故障の振りをして敵に背中を見せたのも、この『ジークフリート』の多面モニターがあればこそだ! 
残る敵は二機! 俺の目の前に一機。そして明日香と機動隊を挟む向こう側にもう一機と、敵は位置的に分散されている! これで二機の各個撃破が可能になる。
勝てる――!
明日香の言う通りだ。神眼があれば――、この『ジークフリート』があれば勝てる!
明日香、待ってろ――!


『火鷹、君がウォーカーで闘いに赴く時、この神眼の真の力を知ることになるだろう――。
君の最強の剣となり、君を守る無敵の盾となるこの力――。
既に君はこの神眼の正体に気づいていると思う――。
そう、神眼の真の力は遠距離視力でも、動体視力でもない!
それは第三の視力、――広域視界だ――!
人間の視界は極めて狭い――。数センチの幅の文字しか視認出来ないことは既に話した通りだ。しかし君は生来の才能に加えドパージュを受けたことにより、等距離であれば2メートルの幅まで文字を視認出来るようになっている。
優れた遠距離視力や動体視力を持つ人間は少なくない。だが君やわたしの様に広域視界を持つ者は極めてまれだ――。あまりに希有な能力のため、母さまが父さまの目を研究するまで本人もこの能力に気付かなかったそうだよ。単に『目が良いだけ』と思っていたらしい――。
フフフ……、今では少し笑える話ではあるがな――。
そして君の父上を空軍のエースたらしめた能力もこの広域視界によるものと言って良いだろう。叔父上の視力もそれまでは遠距離視力と動体視力が優れていたためと理解されていたが、それだけでは説明が付かないことが多過ぎた。シミュレーターのテストでも、敵の攻撃に対する対応がことごとく的確ゆえ、テストをした母上も驚いたそうだよ――。

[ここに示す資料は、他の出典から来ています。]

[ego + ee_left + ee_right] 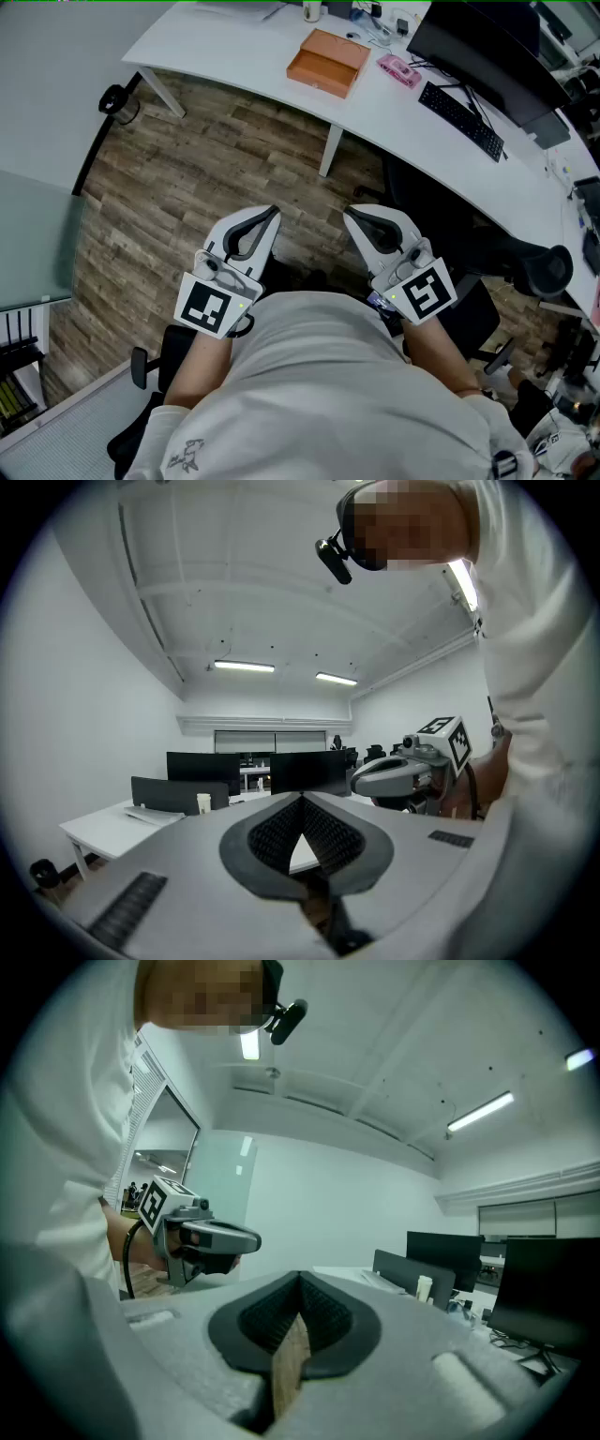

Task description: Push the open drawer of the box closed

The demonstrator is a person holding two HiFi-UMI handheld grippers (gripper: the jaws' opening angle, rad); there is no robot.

そもそも動体視力や反射神経が向上したとしても限界がある。敵の動きに対する反応速度はせいぜいコンマ1、2秒早くなる程度――。人間の反応速度の劇的な向上は見込めない。
だがこの広域視界を持つことで、視界に写るより多くの情報を瞬時に情報として認識し判断することが可能になる。つまり複数の情報を一度に処理出来るということだ。単に反応速度だけではない。人間の情報処理速度とその正確性は飛躍的に向上する。
 そしてこの情報処理能力こそが、わたしのウォーカーでの強さの秘密だよ――。
知っての通り、ウォーカーの操縦は困難を極める。単に正面のみのモニターを見て済むものではない。歩行をする際には常に足元のモニターにも注意を払う必要があるし、モーターブレードでの走行時などは、スピードメーターだけでなく、3Dポリゴンで常に姿勢の制御もチェックする必要がある。加えて銃火器を使用する際には照準を、剣での闘いでは敵との距離を同時並行的に見なくてはならない。
しかし通常の人間は、モニターの画面のごく一部の情報しか読み取ることは出来ない。どんなに優れた頭脳と反射神経を持つ者でも、情報を単一的にしか処理することしか出来ないのではその処理速度に限界がある。高度に発達した情報機器に人が対応するためのボトルネックはその視界の狭さにあるのだ。